John Clarkson’s pitching statistics belong to his era: Baseball’s infancy during the 1880s.
His dominance on the mound, however, has stood the test of time.
Born July 1, 1861 in Cambridge, Mass., Clarkson began his big league journey at the age of 20 with the Worcester Ruby Legs of the National League. After only three games, however, shoulder problems forced the 5-foot-10, 155-pound right-hander back home to Cambridge.
Two years later, Clarkson emerged from the minors with Cap Anson’s Chicago White Stockings. This time, thanks to a strong curveball and a unique “drop” that would now be called a sinker, Clarkson found regular work – posting a 10-3 record in 14 games.
The next year, 1885, Clarkson improved his win total by 43 games – winning an astounding 53 contests against only 16 losses. He completed 68 of the 70 games he started, logged 623 innings pitched, struck out 308 batters and pitched a no-hitter against the Providence Grays on July 27, 1885.
He went 36-17 in 1886, then led the National League in victories for a second time in 1887 with a mark of 38-21.
“I have stood behind him day-in and day-out and watched his magnificent control,” said White Stockings second baseman Fred Pfeffer. “I believe he could put a ball where he wanted it nine times out of 10.”

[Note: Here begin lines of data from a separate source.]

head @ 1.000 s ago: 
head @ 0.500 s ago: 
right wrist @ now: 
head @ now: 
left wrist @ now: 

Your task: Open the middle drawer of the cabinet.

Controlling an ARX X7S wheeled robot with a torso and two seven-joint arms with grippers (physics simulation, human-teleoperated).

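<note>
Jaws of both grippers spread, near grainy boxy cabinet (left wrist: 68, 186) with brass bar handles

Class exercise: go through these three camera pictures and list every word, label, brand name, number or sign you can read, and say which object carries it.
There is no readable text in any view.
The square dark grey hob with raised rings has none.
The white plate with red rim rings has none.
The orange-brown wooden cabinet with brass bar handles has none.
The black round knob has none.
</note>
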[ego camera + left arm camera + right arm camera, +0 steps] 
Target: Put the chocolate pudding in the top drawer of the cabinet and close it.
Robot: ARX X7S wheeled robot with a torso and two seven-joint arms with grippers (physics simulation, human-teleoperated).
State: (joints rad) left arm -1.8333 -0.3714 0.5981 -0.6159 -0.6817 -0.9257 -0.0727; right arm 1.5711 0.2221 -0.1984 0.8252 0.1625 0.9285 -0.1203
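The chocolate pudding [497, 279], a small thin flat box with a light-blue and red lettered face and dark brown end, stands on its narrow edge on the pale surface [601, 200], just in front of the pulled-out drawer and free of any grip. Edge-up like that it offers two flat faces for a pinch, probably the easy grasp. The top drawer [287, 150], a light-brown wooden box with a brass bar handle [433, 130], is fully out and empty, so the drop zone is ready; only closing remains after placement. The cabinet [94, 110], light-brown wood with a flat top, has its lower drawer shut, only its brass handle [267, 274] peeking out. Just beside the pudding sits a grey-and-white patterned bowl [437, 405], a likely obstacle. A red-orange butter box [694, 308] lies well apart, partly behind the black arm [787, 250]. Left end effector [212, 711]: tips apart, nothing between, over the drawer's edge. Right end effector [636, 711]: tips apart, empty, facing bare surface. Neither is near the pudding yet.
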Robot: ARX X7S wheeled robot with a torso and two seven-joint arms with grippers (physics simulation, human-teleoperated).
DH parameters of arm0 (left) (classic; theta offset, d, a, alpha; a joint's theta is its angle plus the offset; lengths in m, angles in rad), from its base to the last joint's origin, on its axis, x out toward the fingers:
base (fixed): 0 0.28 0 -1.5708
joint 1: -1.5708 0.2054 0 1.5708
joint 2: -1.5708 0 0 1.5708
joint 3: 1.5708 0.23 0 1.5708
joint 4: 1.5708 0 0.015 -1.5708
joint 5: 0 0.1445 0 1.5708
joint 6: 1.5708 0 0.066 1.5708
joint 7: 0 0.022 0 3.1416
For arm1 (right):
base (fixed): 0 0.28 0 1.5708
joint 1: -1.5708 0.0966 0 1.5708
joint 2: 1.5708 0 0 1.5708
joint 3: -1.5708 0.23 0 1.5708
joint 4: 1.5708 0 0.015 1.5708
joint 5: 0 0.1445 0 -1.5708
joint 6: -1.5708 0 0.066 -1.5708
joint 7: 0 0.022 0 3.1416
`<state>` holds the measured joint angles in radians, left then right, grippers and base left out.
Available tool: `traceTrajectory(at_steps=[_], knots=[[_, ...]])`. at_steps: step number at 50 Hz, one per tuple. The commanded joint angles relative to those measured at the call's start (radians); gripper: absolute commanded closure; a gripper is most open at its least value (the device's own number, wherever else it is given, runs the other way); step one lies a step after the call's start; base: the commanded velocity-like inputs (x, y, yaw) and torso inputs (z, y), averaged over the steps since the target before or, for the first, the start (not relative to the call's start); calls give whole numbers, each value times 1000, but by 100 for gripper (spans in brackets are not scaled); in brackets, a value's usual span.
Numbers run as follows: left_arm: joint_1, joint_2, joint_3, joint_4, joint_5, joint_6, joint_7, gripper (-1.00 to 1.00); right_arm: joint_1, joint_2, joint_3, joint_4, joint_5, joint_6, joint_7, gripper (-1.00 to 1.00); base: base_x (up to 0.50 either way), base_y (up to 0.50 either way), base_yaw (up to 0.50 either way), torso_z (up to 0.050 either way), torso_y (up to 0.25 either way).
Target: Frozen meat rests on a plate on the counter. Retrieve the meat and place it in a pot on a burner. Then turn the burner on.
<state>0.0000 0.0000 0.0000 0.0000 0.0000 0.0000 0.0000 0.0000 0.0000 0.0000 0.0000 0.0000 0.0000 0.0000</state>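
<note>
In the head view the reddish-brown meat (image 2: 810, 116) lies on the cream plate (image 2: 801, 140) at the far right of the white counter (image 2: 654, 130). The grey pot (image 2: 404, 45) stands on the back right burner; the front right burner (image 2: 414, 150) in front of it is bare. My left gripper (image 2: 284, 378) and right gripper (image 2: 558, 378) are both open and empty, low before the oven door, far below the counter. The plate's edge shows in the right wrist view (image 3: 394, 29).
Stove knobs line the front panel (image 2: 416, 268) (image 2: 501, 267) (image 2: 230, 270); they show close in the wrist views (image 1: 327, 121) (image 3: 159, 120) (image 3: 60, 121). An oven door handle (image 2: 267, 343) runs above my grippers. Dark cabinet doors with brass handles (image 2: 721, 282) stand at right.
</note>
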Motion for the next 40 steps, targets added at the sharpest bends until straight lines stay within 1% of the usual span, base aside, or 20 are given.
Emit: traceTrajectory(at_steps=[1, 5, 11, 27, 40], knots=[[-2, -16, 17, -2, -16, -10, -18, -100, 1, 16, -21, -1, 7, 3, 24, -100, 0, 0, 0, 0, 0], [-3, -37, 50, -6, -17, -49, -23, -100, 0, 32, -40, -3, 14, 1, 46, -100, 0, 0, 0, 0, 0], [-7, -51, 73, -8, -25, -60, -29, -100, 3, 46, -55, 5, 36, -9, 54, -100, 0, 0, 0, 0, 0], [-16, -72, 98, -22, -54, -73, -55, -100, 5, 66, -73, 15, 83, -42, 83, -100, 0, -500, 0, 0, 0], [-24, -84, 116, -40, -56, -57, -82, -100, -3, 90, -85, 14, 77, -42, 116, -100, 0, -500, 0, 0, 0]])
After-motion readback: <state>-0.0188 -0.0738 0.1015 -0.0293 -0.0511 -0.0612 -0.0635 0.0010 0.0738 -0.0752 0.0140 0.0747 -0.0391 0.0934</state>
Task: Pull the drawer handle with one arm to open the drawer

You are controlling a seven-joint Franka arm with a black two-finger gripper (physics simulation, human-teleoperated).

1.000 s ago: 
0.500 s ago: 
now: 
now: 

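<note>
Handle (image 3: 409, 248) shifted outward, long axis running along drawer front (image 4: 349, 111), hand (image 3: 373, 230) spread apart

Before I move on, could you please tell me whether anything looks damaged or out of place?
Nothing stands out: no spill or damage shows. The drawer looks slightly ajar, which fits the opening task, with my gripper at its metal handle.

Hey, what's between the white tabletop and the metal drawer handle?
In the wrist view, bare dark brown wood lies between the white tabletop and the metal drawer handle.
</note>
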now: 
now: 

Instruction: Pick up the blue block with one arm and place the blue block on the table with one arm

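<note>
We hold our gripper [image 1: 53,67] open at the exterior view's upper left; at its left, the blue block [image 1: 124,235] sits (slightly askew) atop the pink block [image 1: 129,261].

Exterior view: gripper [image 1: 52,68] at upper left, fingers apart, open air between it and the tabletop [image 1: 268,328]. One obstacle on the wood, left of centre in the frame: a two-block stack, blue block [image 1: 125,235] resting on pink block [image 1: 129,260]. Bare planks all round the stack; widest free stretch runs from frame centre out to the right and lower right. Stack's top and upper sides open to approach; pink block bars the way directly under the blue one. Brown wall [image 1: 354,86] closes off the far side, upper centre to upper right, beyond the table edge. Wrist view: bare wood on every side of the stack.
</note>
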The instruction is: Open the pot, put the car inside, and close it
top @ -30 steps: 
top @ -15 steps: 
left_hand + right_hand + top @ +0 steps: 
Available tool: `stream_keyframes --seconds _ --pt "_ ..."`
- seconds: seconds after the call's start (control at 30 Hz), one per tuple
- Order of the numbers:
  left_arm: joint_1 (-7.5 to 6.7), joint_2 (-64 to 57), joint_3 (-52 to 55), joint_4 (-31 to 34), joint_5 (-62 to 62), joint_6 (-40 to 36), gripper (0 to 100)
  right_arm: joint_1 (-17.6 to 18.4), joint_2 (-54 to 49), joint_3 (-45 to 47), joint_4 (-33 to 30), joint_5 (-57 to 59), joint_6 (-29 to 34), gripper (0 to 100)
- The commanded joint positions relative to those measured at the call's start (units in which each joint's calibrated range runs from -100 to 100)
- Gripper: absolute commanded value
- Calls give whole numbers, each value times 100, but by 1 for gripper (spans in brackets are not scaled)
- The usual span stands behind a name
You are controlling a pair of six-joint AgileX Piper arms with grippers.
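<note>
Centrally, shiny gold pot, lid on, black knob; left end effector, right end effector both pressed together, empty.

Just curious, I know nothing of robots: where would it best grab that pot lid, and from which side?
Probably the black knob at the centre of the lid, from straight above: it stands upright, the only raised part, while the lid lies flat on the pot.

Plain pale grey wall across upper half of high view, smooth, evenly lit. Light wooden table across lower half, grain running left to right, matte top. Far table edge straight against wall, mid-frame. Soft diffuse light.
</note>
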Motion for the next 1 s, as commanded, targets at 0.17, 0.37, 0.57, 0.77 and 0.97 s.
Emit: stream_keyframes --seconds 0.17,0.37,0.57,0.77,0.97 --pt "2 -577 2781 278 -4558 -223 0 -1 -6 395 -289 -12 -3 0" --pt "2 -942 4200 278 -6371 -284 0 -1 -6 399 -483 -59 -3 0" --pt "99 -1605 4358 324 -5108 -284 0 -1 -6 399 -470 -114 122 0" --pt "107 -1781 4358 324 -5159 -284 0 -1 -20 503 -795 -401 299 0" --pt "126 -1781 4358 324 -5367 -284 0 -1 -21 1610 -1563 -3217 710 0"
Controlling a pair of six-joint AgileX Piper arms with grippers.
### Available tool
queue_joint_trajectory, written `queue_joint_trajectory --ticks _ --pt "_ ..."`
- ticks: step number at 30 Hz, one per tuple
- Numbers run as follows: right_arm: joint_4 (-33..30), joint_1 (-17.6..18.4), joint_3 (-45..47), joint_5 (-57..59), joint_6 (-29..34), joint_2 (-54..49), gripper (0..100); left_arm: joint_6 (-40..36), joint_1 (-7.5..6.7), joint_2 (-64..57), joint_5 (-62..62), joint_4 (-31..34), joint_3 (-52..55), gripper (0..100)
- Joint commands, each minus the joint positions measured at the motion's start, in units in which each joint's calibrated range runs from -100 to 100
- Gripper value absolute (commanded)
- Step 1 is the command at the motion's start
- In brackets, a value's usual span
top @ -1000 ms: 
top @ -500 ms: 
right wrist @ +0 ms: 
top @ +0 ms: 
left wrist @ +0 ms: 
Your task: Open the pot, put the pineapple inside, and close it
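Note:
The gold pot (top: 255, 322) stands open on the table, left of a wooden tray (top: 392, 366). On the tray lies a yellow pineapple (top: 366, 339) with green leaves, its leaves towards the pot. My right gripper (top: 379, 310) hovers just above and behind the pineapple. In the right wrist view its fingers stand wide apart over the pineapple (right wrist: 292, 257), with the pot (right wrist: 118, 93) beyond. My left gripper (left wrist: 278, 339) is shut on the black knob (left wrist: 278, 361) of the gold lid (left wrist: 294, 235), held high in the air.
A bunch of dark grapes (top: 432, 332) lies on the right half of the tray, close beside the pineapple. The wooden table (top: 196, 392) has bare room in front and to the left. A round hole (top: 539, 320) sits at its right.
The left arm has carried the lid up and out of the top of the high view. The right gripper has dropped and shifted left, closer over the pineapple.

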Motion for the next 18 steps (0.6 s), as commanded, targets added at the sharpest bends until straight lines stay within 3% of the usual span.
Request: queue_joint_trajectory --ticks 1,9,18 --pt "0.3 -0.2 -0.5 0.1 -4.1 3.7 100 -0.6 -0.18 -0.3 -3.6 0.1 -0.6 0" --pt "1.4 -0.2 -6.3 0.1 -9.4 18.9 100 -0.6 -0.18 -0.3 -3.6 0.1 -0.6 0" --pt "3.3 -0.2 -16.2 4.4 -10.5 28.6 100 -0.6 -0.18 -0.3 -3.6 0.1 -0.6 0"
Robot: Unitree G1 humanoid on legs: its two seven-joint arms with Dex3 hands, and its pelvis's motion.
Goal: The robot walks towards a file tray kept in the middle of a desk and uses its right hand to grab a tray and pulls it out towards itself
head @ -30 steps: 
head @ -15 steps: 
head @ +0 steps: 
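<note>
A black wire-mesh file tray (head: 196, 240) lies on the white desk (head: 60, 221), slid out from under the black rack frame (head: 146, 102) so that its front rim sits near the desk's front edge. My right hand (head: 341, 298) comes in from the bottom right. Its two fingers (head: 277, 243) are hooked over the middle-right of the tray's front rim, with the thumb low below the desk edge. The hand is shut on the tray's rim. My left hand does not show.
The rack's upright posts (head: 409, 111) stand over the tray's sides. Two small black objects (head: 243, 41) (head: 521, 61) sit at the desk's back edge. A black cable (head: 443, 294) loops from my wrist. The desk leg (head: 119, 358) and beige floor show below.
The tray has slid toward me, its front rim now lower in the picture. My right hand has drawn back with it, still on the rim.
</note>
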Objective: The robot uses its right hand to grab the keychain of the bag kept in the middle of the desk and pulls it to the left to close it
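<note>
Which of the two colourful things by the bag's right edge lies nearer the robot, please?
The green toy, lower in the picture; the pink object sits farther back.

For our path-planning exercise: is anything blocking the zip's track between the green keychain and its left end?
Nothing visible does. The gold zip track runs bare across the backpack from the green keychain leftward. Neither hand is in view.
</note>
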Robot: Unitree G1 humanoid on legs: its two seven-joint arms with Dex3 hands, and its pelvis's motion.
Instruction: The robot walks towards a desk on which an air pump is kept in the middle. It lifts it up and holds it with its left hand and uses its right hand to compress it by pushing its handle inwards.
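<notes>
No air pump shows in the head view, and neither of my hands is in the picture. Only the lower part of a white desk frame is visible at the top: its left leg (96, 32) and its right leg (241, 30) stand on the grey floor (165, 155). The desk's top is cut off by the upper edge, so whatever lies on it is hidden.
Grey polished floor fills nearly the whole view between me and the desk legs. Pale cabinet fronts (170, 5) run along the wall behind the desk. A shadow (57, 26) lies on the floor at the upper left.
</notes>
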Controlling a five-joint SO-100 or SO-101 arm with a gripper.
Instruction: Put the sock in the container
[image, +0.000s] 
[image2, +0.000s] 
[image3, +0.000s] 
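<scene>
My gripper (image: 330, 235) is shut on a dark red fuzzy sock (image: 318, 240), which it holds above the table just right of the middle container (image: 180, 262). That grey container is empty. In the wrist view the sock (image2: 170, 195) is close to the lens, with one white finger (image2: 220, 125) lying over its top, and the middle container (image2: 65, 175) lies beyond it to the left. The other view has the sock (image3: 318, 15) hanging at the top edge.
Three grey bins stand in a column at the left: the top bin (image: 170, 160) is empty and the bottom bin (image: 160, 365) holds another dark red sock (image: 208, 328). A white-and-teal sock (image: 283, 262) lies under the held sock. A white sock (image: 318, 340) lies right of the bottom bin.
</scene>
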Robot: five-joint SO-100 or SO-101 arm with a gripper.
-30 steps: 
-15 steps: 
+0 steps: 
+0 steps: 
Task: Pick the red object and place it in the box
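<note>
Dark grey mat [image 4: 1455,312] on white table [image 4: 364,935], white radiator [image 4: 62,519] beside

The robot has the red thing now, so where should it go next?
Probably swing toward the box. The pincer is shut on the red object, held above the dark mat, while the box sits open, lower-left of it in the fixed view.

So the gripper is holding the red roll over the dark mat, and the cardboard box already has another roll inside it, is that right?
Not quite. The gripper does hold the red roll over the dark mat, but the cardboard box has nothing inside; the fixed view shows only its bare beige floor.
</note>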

Apparently, the other clubs in the National League believed Pfeffer’s assessment. Before the 1888 season, Clarkson was sold to the Boston Beaneaters for the then-astronomical sum of $10,000. He spent the next four full seasons in Boston, averaging better than 35 wins per season. In 1889, he went 49-19 with a league-best 2.73 earned-run average in 620 innings of work.
The Beaneaters released Clarkson midway through the 1892 season, but he hooked on with the Cleveland Spiders for another three years before retiring after the 1894 season. His final totals: a 328-178 record, a 2.81 ERA and 485 complete games in 518 starts.
For eight seasons from 1885 through 1892, Clarkson averaged better than 36 victories per year.
Clarkson had two brothers, Dad Clarkson and Walter Clarkson, who also pitched in the big leagues.
Clarkson passed away on Feb. 4, 1909. He was elected to the Hall of Fame in 1963.